The most important thing to Alejandro, though, is to continue creating awareness about the cultural heritage of the Guaraní.
“We cannot leave aside the wisdom of the worldview, cosmology, and teaching of the Guaraní people. They have been the custodians of nature since ancient times.”
Below we have included the Guaraní legend of the hummingbird, a very sacred bird for the community. Visitors to Cielo Guaraní hear this legend told by torchlight by Domingo Moreira, chief of the Aldea Yvytu Porá community.

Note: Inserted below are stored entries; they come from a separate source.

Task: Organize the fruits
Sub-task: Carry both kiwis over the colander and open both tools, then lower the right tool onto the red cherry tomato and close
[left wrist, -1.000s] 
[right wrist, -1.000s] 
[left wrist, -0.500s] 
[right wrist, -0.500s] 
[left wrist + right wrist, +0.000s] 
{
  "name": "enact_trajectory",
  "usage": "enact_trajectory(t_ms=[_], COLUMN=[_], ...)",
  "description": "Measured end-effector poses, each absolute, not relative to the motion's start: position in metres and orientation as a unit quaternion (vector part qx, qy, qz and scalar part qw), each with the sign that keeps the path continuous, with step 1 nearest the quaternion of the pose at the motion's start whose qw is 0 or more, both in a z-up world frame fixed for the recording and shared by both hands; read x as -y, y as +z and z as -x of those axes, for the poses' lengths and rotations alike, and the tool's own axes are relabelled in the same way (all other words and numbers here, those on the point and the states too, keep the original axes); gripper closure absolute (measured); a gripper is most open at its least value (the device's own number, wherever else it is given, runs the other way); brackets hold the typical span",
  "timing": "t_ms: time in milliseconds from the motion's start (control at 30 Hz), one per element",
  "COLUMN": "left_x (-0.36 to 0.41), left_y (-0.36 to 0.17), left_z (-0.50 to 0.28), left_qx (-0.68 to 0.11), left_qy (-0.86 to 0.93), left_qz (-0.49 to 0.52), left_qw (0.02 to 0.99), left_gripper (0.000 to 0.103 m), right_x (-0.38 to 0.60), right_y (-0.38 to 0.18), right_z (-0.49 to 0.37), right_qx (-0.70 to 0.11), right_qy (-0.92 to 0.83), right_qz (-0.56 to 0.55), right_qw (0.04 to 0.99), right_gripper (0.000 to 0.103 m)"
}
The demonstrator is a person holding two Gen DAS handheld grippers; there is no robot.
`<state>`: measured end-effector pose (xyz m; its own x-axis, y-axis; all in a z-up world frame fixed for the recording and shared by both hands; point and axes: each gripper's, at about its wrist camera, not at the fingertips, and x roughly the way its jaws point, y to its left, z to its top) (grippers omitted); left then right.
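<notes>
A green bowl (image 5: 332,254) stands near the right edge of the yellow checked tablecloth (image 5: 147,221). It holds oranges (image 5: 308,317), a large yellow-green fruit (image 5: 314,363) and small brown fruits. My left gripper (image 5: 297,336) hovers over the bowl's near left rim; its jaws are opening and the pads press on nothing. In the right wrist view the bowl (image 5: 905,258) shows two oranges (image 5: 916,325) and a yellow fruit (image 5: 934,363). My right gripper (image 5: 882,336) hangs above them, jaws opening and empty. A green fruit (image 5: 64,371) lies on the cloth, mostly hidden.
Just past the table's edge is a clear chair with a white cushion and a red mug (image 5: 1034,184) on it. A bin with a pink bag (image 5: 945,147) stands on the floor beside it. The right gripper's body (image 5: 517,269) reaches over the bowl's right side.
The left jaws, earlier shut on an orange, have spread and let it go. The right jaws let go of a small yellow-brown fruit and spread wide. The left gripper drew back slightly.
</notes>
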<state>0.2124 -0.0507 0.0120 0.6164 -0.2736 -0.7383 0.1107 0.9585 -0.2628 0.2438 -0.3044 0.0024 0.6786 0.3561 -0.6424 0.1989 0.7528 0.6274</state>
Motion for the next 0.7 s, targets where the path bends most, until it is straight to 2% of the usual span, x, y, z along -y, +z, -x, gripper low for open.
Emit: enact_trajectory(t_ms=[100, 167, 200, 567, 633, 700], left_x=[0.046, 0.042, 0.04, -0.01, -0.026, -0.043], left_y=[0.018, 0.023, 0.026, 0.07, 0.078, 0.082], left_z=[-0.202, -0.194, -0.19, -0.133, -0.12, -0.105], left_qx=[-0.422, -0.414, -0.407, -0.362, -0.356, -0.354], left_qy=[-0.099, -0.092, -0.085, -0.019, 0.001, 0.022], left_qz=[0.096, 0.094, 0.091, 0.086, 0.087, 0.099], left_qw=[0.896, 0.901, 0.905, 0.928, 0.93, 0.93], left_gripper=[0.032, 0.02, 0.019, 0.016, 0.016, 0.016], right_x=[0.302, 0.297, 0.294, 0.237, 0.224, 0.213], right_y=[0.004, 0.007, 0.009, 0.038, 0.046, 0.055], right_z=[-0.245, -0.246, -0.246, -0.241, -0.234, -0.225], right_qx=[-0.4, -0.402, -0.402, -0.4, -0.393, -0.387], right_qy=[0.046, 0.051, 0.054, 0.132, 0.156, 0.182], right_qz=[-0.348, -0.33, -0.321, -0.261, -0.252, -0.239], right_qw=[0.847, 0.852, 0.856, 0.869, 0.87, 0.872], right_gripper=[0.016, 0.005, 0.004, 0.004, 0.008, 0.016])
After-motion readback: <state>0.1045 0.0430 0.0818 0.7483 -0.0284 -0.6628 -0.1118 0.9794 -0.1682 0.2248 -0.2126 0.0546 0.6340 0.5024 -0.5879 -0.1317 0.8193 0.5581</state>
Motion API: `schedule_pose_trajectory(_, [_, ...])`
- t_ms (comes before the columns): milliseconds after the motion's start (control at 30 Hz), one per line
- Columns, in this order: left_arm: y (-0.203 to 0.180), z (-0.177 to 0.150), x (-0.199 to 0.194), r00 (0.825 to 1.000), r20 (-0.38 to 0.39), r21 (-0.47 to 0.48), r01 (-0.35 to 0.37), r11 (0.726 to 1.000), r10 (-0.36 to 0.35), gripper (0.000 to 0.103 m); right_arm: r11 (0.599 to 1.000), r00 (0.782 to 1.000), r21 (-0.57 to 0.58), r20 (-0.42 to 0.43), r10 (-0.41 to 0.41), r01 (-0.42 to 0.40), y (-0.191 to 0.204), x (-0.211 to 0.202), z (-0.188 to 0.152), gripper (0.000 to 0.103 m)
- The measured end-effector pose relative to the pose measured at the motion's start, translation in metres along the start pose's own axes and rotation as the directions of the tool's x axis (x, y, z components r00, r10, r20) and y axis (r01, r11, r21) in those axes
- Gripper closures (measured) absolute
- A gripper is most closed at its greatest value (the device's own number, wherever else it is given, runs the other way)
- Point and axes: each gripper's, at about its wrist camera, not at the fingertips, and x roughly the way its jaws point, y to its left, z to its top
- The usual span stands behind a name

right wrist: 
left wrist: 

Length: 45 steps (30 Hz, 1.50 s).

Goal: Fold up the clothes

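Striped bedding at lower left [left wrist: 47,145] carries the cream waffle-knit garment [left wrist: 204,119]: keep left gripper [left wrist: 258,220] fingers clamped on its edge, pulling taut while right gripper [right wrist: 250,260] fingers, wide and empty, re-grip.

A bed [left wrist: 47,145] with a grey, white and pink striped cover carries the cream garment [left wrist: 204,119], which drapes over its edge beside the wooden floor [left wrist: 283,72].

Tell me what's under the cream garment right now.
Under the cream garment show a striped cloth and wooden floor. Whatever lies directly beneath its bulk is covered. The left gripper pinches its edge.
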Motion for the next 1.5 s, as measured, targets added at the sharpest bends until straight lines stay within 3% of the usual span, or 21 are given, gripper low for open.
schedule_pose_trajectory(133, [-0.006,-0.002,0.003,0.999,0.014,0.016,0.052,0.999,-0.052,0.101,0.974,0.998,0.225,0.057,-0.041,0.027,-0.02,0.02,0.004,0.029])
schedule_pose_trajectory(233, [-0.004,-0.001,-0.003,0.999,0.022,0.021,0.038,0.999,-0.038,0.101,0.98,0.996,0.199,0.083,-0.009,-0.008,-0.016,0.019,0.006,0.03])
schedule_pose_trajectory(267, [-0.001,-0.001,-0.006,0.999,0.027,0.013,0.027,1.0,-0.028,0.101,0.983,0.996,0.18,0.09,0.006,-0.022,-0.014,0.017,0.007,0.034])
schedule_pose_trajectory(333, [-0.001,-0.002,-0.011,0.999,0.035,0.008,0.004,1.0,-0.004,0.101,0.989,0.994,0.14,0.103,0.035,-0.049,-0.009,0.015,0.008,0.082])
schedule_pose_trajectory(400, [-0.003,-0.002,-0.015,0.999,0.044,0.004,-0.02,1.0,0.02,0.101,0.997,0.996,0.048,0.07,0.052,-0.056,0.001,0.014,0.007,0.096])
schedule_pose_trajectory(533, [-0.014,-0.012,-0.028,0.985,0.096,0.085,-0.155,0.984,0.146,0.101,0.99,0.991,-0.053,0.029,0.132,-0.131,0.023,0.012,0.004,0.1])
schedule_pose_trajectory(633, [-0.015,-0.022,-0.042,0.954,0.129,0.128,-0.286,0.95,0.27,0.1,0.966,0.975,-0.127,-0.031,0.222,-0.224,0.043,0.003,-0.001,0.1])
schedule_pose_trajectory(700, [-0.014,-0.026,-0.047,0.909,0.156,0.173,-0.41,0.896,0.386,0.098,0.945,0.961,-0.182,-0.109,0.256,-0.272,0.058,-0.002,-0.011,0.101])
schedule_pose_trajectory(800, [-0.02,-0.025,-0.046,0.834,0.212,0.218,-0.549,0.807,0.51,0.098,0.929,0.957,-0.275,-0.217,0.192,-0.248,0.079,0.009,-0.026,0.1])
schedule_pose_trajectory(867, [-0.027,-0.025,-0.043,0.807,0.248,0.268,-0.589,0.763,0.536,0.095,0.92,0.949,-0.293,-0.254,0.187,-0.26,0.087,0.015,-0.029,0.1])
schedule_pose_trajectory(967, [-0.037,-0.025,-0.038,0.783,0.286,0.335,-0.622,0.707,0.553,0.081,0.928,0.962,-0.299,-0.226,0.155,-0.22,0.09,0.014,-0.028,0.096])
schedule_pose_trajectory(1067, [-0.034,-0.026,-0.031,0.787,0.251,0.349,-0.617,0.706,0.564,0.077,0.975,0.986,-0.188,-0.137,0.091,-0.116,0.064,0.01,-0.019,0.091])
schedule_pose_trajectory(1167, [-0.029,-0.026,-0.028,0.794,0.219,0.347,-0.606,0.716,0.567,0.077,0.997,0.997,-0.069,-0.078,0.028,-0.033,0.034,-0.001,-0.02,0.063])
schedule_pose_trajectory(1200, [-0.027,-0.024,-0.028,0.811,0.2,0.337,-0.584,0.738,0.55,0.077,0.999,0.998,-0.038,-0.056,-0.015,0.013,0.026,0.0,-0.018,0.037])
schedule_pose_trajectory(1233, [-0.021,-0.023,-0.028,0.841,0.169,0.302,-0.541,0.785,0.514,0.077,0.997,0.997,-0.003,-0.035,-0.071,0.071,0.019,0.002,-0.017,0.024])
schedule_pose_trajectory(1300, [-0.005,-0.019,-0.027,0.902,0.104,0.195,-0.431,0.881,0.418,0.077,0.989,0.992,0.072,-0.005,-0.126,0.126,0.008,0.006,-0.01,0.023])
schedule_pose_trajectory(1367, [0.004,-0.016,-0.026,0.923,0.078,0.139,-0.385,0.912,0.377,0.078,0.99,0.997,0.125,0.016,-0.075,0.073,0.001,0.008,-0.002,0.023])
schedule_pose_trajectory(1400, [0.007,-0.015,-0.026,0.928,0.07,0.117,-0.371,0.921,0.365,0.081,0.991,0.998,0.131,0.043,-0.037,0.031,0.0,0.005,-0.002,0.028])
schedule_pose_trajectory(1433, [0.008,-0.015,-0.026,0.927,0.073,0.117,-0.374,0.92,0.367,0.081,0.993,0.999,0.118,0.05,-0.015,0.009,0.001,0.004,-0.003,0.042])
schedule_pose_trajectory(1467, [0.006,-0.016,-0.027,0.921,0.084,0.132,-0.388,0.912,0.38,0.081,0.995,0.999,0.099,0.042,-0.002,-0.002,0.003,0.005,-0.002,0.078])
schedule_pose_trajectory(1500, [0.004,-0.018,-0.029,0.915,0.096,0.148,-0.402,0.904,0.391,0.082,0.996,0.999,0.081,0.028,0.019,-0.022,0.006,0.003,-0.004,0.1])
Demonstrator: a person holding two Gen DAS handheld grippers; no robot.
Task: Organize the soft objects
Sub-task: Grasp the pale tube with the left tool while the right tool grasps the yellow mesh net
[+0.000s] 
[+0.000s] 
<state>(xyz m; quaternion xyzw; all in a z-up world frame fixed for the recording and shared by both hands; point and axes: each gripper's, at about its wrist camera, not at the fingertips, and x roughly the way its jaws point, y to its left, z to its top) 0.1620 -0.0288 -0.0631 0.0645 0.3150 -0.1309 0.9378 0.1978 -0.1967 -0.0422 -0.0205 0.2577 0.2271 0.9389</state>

One day, the jungle began to burn in flames. All the animals fled in a stampede except one small hummingbird. He seemed a little more scared and desperately tried to get closer to the flames and then returned to the bank of the Paraná River to cool off. His intention of reaching the fire seemed to have no sanity. A jaguar saw the hummingbird trying to fly into the flames and, very concerned, told him to stop, and not to return to his house because the fire could not be put out. The little hummingbird told the jaguar that he was not trying to get to his house, but that on each trip to the Paraná River, he brought all the water he could carry and threw it onto the fire. The jaguar told him, “But no! You cannot extinguish it!” The hummingbird replied, “Maybe I can’t extinguish it, but I’m doing my part to take care of my home.” After hearing this, all the animals began to do the same and fought for their home until they could tame the fire.